If a more global view of all databases is necessary, perhaps there ought
to be a system wide view which could display all of that information at
once: dbname, relation name, and physical location.

Re: Tablespaces

From

Bruce Momjian

Date:

03 March 2004, 22:41:21

Thomas Swan wrote:
> >The advantage of symlinks is that an administrator could see how things
> >are laid out from the command line.
> >
> >  
> >
> That's a poor reason to require symlinks.  The administrator can just as
> easily open up psql and query pg_tablespace to see that same
> information.  Besides, the postgres doesn't know where to look on the
> filesystem for the /path/to/oid without a system catalog lookup.  There
> doesn't seem to be any sensible reason to force a filesystem requirement
> when the core operations are diffferent to begin with. 
> 
> If a more global view of all databases is necessary, perhaps there ought
> to be a system wide view which could display all of that information at
> once: dbname, relation name, and physical location.
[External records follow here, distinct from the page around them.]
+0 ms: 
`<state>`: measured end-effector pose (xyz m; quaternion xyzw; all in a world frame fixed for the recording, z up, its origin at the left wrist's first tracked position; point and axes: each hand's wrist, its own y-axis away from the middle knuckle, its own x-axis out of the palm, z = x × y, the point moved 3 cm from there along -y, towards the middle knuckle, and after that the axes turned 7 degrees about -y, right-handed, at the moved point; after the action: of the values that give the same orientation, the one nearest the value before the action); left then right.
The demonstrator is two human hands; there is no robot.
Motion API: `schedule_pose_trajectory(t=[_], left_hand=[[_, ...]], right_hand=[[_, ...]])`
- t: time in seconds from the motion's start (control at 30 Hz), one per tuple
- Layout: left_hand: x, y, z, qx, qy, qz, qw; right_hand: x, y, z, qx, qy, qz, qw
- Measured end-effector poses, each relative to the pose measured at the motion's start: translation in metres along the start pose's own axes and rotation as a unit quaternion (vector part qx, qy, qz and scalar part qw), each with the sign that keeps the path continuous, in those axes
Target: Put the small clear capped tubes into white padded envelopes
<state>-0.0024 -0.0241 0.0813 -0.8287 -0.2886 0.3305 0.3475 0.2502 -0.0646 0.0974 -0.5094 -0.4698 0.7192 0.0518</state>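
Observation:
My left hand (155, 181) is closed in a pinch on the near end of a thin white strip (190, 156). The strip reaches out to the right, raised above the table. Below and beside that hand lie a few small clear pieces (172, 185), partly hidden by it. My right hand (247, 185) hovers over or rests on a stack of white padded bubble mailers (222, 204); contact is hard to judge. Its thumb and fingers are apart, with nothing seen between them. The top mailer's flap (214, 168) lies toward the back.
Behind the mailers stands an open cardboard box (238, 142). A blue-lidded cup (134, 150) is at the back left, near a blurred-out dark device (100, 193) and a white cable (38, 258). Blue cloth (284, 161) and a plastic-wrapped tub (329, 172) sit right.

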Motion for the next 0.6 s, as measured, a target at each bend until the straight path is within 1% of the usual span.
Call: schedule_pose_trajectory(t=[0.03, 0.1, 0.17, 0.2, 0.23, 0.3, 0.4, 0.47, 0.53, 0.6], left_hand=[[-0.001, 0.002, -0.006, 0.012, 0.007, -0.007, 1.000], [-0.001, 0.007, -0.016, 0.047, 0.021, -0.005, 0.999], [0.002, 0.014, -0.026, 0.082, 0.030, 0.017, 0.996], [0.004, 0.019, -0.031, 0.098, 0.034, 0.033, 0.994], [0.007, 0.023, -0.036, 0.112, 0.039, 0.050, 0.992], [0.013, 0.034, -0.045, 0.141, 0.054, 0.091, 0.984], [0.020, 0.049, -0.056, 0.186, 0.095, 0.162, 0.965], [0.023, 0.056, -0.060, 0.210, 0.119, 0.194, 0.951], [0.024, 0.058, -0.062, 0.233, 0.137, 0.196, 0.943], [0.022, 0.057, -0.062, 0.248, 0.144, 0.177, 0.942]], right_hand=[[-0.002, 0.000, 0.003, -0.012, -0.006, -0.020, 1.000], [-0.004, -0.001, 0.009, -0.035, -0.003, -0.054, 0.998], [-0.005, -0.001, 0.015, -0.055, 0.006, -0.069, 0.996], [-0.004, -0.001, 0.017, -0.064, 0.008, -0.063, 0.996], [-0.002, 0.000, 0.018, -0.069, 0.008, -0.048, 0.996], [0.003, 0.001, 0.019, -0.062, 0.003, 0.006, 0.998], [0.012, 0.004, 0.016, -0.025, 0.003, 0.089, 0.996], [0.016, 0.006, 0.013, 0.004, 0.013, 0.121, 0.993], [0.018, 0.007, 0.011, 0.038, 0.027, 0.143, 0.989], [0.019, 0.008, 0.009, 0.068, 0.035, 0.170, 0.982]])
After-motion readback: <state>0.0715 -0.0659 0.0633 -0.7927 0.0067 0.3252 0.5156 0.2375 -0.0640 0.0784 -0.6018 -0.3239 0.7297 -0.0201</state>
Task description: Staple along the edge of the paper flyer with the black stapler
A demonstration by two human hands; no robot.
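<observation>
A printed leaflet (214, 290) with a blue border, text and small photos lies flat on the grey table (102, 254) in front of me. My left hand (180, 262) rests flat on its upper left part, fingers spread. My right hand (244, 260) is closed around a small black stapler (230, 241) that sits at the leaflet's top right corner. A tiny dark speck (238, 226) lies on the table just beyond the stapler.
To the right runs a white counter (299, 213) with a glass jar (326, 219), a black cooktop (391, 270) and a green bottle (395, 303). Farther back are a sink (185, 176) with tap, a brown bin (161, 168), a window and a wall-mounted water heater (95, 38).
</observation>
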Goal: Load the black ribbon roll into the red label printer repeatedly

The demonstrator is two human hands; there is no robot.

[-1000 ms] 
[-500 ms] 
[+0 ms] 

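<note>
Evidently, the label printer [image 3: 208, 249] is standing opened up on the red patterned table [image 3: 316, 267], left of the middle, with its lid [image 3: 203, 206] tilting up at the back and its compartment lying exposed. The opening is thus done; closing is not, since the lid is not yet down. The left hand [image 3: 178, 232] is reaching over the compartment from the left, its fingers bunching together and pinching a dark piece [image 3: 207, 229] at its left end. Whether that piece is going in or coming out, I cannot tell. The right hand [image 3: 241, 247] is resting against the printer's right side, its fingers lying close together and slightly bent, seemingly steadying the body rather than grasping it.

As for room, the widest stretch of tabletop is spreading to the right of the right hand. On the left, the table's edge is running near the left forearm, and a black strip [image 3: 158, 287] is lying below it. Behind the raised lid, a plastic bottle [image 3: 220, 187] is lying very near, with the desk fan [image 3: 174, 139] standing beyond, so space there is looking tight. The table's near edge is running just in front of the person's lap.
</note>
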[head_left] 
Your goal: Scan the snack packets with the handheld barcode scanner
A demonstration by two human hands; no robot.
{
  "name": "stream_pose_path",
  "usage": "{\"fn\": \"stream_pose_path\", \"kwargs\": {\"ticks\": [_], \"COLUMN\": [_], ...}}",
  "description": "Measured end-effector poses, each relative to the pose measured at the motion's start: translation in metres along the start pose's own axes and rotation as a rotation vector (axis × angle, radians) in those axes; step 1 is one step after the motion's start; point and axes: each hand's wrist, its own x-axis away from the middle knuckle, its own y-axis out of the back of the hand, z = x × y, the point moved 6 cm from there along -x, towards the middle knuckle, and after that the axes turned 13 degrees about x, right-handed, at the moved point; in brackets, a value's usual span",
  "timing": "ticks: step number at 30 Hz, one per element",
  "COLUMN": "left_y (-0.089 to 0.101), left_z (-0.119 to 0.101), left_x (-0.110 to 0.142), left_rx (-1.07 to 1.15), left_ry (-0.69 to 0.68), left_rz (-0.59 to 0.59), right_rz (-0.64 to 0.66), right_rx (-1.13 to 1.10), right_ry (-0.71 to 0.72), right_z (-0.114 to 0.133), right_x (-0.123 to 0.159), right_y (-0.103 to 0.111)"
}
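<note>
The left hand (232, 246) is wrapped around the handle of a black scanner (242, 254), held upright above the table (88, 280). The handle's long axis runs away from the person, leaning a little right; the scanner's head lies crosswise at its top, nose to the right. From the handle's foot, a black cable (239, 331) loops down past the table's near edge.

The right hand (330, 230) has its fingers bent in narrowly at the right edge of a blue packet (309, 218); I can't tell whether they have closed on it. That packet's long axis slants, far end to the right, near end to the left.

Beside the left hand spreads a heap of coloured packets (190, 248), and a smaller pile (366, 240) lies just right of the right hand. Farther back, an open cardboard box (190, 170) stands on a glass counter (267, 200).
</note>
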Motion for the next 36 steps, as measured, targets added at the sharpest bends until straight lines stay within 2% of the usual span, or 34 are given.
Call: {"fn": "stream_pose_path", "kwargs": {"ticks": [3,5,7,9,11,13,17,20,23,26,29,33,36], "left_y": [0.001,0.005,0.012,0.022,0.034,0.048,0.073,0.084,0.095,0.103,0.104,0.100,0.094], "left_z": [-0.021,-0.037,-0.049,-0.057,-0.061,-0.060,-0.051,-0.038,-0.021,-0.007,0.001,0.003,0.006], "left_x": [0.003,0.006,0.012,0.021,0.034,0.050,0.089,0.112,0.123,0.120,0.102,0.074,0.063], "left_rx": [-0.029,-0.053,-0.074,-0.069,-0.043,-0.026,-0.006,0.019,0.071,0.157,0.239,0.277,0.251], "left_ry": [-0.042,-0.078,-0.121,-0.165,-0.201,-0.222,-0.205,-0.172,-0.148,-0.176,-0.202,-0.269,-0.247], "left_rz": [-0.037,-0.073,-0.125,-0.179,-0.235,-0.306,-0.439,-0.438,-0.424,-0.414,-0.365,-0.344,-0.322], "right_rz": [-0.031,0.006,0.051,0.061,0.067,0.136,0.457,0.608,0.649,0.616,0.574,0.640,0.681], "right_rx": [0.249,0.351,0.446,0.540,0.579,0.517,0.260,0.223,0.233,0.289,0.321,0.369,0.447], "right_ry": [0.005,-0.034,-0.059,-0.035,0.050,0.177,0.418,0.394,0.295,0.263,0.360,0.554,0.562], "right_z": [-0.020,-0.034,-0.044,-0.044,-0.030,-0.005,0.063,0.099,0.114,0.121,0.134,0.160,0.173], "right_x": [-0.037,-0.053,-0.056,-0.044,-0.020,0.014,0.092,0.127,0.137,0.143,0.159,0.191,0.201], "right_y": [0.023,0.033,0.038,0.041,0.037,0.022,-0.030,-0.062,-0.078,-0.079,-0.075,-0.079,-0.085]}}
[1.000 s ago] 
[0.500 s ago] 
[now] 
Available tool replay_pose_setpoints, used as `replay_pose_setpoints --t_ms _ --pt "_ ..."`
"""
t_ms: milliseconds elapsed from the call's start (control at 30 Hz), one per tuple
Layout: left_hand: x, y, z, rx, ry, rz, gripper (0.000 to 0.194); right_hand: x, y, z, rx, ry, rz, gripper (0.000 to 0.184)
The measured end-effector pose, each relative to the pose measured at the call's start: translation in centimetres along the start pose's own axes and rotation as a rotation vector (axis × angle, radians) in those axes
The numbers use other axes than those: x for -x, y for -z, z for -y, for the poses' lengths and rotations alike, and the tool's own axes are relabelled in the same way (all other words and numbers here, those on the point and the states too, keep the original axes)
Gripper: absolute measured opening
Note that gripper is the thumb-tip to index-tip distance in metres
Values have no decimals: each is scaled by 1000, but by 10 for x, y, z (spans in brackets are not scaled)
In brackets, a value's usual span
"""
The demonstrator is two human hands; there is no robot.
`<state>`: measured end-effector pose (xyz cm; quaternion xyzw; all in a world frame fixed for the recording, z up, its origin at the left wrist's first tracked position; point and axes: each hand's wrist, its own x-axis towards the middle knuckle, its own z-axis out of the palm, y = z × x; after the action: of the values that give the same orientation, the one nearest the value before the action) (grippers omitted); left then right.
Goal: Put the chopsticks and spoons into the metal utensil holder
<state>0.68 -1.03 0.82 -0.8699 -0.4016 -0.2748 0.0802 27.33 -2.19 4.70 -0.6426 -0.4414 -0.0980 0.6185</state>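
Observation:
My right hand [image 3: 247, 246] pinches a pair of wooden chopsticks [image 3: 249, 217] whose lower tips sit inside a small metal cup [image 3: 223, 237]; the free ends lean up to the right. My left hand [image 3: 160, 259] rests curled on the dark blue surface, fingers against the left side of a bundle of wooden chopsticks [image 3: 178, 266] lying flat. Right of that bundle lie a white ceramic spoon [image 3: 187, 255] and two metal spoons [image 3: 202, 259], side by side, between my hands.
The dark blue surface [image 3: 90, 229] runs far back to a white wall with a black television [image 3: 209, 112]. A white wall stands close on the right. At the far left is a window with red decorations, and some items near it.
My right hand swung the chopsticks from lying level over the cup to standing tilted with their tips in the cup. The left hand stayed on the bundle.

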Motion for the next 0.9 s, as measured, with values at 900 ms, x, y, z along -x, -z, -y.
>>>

Who doesn't have symlinks these days, and is going to be using
tablespaces?  Even Win32 has them.

--  Bruce Momjian                        |  http://candle.pha.pa.us pgman@candle.pha.pa.us               |  (610)
359-1001+  If your life is a hard drive,     |  13 Roberts Road +  Christ can be your backup.        |  Newtown Square,
Pennsylvania19073

Re: Tablespaces

From

Tom Lane

Date:

04 March 2004, 00:14:59

Thomas Swan <tswan@idigx.com> writes:
> Bruce Momjian wrote:
>> The advantage of symlinks is that an administrator could see how things
>> are laid out from the command line.
>> 
> That's a poor reason to require symlinks.  The administrator can just as
> easily open up psql and query pg_tablespace to see that same
> information.

Something to keep in mind here is that one of the times you would most
likely need that information is when the database is broken and you
*can't* simply "open up psql" and inspect system catalogs.  I like the
fact that a symlink implementation can be inspected without depending on
a working database.

If we were going to build a non-symlink implementation, I'd want the
highlevel-to-lowlevel data transfer to take the form of a flat ASCII
file that could be inspected by hand, rather than some hidden in-memory
datastructure.  But given the previous discussion in this thread,
I cannot see any strong reason not to rely on symlinks for the purpose.
We are not in the business of building replacements for OS features.
        regards, tom lane

Re: Tablespaces

From

Thomas Swan

Date:

04 March 2004, 02:39:56

Tom Lane wrote:

>Thomas Swan <tswan@idigx.com> writes:
>  
>
>>Bruce Momjian wrote:
>>    
>>
>>>The advantage of symlinks is that an administrator could see how things
>>>are laid out from the command line.
>>>
>>>      
>>>
>>That's a poor reason to require symlinks.  The administrator can just as
>>easily open up psql and query pg_tablespace to see that same
>>information.
>>    
>>
>
>Something to keep in mind here is that one of the times you would most
>likely need that information is when the database is broken and you
>*can't* simply "open up psql" and inspect system catalogs.  I like the
>fact that a symlink implementation can be inspected without depending on
>a working database.
>
>  
>
That's a sufficient argument, to allow for it.  Recoverability would be
one reason.

>If we were going to build a non-symlink implementation, I'd want the
>highlevel-to-lowlevel data transfer to take the form of a flat ASCII
>file that could be inspected by hand, rather than some hidden in-memory
>datastructure.  But given the previous discussion in this thread,
>I cannot see any strong reason not to rely on symlinks for the purpose.
>We are not in the business of building replacements for OS features.
>
>  
>
I do like the flat file output at least for a record of what went
where.  Regardless of whether or not symlinks are used, the admin would
need to know what directories/files/filesystems are to be backed up.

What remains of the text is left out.